## WHAT THE TASK ASKS
Write out the full listing below exactly as given.

## DATASET RECORDS
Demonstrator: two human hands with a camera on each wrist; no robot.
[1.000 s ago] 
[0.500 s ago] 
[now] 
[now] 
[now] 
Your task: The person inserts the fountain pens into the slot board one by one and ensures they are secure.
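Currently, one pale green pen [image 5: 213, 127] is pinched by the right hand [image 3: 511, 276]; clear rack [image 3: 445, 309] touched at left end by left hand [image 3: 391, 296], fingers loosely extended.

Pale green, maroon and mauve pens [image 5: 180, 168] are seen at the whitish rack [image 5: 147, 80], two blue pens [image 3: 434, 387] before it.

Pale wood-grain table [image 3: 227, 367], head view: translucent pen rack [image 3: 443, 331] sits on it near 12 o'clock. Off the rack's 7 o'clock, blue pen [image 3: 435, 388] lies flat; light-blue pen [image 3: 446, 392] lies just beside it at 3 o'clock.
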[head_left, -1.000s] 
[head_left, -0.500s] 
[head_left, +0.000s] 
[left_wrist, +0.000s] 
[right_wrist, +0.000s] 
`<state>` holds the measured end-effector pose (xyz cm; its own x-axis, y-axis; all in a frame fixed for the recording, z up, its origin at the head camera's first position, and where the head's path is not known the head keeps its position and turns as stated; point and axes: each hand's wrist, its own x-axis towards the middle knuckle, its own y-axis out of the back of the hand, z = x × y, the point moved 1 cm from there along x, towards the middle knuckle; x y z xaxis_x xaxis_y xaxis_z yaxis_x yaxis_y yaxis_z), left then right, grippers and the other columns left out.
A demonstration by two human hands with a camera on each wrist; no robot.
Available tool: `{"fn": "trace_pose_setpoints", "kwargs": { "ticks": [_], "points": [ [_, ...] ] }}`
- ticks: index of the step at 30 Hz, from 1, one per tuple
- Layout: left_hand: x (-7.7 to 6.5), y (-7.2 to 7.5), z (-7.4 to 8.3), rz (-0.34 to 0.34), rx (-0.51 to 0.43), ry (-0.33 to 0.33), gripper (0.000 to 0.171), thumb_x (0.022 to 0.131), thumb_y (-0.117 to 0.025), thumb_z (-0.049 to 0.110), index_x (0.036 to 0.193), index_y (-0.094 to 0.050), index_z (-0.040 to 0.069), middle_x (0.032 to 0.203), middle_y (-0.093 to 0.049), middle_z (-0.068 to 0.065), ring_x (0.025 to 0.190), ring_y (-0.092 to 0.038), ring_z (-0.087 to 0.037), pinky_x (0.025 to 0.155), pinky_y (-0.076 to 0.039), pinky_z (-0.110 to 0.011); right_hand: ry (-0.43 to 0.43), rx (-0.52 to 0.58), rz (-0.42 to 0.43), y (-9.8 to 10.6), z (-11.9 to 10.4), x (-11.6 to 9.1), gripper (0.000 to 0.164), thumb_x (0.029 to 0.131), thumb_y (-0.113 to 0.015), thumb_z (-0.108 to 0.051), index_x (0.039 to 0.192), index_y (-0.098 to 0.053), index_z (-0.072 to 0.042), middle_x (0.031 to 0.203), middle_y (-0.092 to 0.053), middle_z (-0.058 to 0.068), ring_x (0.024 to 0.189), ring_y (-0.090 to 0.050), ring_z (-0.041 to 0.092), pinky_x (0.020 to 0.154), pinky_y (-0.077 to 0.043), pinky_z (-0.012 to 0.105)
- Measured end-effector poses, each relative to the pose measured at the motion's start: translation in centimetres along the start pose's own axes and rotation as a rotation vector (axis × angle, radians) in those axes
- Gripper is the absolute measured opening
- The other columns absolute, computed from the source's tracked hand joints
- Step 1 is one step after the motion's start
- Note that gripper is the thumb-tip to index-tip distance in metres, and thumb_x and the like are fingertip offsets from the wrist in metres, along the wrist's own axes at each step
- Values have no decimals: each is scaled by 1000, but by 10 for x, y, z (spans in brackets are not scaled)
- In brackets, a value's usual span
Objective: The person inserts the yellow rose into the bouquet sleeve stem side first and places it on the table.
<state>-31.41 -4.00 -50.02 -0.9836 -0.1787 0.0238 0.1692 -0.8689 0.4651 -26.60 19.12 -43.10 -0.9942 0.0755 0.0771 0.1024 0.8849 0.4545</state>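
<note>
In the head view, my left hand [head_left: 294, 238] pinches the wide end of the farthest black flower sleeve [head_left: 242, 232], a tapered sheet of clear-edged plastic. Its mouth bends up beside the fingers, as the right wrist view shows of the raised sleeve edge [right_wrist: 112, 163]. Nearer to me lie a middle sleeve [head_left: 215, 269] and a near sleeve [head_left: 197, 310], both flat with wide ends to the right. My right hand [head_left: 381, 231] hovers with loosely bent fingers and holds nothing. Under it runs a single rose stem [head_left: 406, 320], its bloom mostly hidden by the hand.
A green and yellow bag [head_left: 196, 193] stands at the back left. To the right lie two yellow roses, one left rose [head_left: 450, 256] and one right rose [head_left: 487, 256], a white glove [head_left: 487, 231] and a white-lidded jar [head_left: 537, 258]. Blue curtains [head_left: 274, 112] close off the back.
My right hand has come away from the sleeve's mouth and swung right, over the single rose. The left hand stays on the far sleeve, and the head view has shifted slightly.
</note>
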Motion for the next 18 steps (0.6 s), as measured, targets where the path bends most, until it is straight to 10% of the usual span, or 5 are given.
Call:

## RESPONSE TO THIS TASK
Demonstrator: two human hands with a camera on each wrist; no robot.
[1.000 s ago] 
[0.500 s ago] 
[now] 
[now] 
[now] 
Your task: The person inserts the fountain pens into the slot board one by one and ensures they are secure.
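Currently, one pale green pen [image 5: 213, 127] is pinched by the right hand [image 3: 511, 276]; clear rack [image 3: 445, 309] touched at left end by left hand [image 3: 391, 296], fingers loosely extended.

Pale green, maroon and mauve pens [image 5: 180, 168] are seen at the whitish rack [image 5: 147, 80], two blue pens [image 3: 434, 387] before it.

Pale wood-grain table [image 3: 227, 367], head view: translucent pen rack [image 3: 443, 331] sits on it near 12 o'clock. Off the rack's 7 o'clock, blue pen [image 3: 435, 388] lies flat; light-blue pen [image 3: 446, 392] lies just beside it at 3 o'clock.
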[head_left, -1.000s] 
[head_left, -0.500s] 
[head_left, +0.000s] 
[left_wrist, +0.000s] 
[right_wrist, +0.000s] 
`<state>` holds the measured end-effector pose (xyz cm; its own x-axis, y-axis; all in a frame fixed for the recording, z up, its origin at the head camera's first position, and where the head's path is not known the head keeps its position and turns as stated; point and axes: each hand's wrist, its own x-axis towards the middle knuckle, its own y-axis out of the back of the hand, z = x × y, the point moved 1 cm from there along x, towards the middle knuckle; x y z xaxis_x xaxis_y xaxis_z yaxis_x yaxis_y yaxis_z), left then right, grippers and the other columns left out.
A demonstration by two human hands with a camera on each wrist; no robot.
Available tool: `{"fn": "trace_pose_setpoints", "kwargs": { "ticks": [_], "points": [ [_, ...] ] }}`
- ticks: index of the step at 30 Hz, from 1, one per tuple
- Layout: left_hand: x (-7.7 to 6.5), y (-7.2 to 7.5), z (-7.4 to 8.3), rz (-0.34 to 0.34), rx (-0.51 to 0.43), ry (-0.33 to 0.33), gripper (0.000 to 0.171), thumb_x (0.022 to 0.131), thumb_y (-0.117 to 0.025), thumb_z (-0.049 to 0.110), index_x (0.036 to 0.193), index_y (-0.094 to 0.050), index_z (-0.040 to 0.069), middle_x (0.032 to 0.203), middle_y (-0.093 to 0.049), middle_z (-0.068 to 0.065), ring_x (0.025 to 0.190), ring_y (-0.092 to 0.038), ring_z (-0.087 to 0.037), pinky_x (0.025 to 0.155), pinky_y (-0.076 to 0.039), pinky_z (-0.110 to 0.011); right_hand: ry (-0.43 to 0.43), rx (-0.52 to 0.58), rz (-0.42 to 0.43), y (-9.8 to 10.6), z (-11.9 to 10.4), x (-11.6 to 9.1), gripper (0.000 to 0.164), thumb_x (0.029 to 0.131), thumb_y (-0.113 to 0.015), thumb_z (-0.108 to 0.051), index_x (0.039 to 0.192), index_y (-0.098 to 0.053), index_z (-0.072 to 0.042), middle_x (0.031 to 0.203), middle_y (-0.092 to 0.053), middle_z (-0.058 to 0.068), ring_x (0.024 to 0.189), ring_y (-0.090 to 0.050), ring_z (-0.041 to 0.092), pinky_x (0.020 to 0.154), pinky_y (-0.077 to 0.043), pinky_z (-0.012 to 0.105)
- Measured end-effector poses, each relative to the pose measured at the motion's start: translation in centimetres along the start pose's own axes and rotation as a rotation vector (axis × angle, radians) in those axes
- Gripper is the absolute measured opening
- The other columns absolute, computed from the source's tracked hand joints
- Step 1 is one step after the motion's start
- Note that gripper is the thumb-tip to index-tip distance in metres, and thumb_x and the like are fingertip offsets from the wrist in metres, along the wrist's own axes at each step
- Values have no decimals: each is scaled by 1000, but by 10 for x, y, z (spans in brackets are not scaled)
- In brackets, a value's usual span
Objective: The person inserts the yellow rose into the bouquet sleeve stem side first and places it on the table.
<state>-31.41 -4.00 -50.02 -0.9836 -0.1787 0.0238 0.1692 -0.8689 0.4651 -26.60 19.12 -43.10 -0.9942 0.0755 0.0771 0.1024 0.8849 0.4545</state>
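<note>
In the head view, my left hand [head_left: 294, 238] pinches the wide end of the farthest black flower sleeve [head_left: 242, 232], a tapered sheet of clear-edged plastic. Its mouth bends up beside the fingers, as the right wrist view shows of the raised sleeve edge [right_wrist: 112, 163]. Nearer to me lie a middle sleeve [head_left: 215, 269] and a near sleeve [head_left: 197, 310], both flat with wide ends to the right. My right hand [head_left: 381, 231] hovers with loosely bent fingers and holds nothing. Under it runs a single rose stem [head_left: 406, 320], its bloom mostly hidden by the hand.
A green and yellow bag [head_left: 196, 193] stands at the back left. To the right lie two yellow roses, one left rose [head_left: 450, 256] and one right rose [head_left: 487, 256], a white glove [head_left: 487, 231] and a white-lidded jar [head_left: 537, 258]. Blue curtains [head_left: 274, 112] close off the back.
My right hand has come away from the sleeve's mouth and swung right, over the single rose. The left hand stays on the far sleeve, and the head view has shifted slightly.
</note>
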Motion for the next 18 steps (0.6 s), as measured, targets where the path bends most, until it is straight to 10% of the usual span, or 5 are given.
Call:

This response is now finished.